I’d like to see these stats revisited in October.

Brian Davis
‏Verified account @BDavisAAS

Stat of the day comes via @247Sports:
Of the 450 players at Power 5-level schools who have entered the
transfer portal, only 20 percent landed at another P5-level school.

https://twitter.com/BDavisAAS/status/1129019830097633280

Sounds like we are getting our fair share! Go Coogs!

Generally, when a player is not getting PT or is down the team charts, the reason is that he isn’t playing as well as the guys above him. That is why I’m reticent to embrace the rush to grab transfers that were not playing much elsewhere. I said generally, some are good gets – especially guys that played well elsewhere but wanted to come back home.

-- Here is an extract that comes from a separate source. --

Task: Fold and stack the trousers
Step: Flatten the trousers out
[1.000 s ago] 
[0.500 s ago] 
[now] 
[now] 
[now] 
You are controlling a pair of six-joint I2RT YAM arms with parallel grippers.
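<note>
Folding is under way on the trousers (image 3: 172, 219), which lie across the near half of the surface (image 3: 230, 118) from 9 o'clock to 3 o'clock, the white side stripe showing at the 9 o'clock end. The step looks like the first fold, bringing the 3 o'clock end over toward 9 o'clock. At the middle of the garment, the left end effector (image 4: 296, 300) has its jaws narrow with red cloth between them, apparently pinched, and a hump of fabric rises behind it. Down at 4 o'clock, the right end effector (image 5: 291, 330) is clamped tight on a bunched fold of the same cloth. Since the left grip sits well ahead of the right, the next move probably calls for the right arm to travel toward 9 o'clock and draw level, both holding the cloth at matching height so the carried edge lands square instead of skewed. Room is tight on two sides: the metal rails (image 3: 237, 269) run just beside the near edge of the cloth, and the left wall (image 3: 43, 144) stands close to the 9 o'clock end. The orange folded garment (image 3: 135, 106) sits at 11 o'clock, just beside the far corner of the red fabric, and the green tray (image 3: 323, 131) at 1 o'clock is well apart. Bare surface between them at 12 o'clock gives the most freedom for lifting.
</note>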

That makes sense but I’m thinking that a guy recruited by the likes UCLA or Michigan probably has some skills worth looking at.

I don’t why it would be surprising that P5 players aren’t transferring to other P5 schools. If the issue is playing time, I’m guessing a same level school will assume they arent ready to transfer in and play. For example if a player at OU isn’t getting time, I’m guessing Ohio State won’t think he’ll get any more time there

I wonder if that’s what Jalen Hurts was thinking?

There are exceptions which is why I said generally. Guys like Hurt are rare; guys like the QB transfer we got from Tennessee are more the norm.

I like it when we get guys that had PT at a good P5, but wanted to come home for one reason or another. If a guy can start as a freshman at say, Ole Miss, I would assume he would do well here transferring as an underclassman. A guy that rarely saw the field transferring as a graduate doesn’t seem like someone we would need. We have a good team already and castoffs don’t do anything but take up a scholarship.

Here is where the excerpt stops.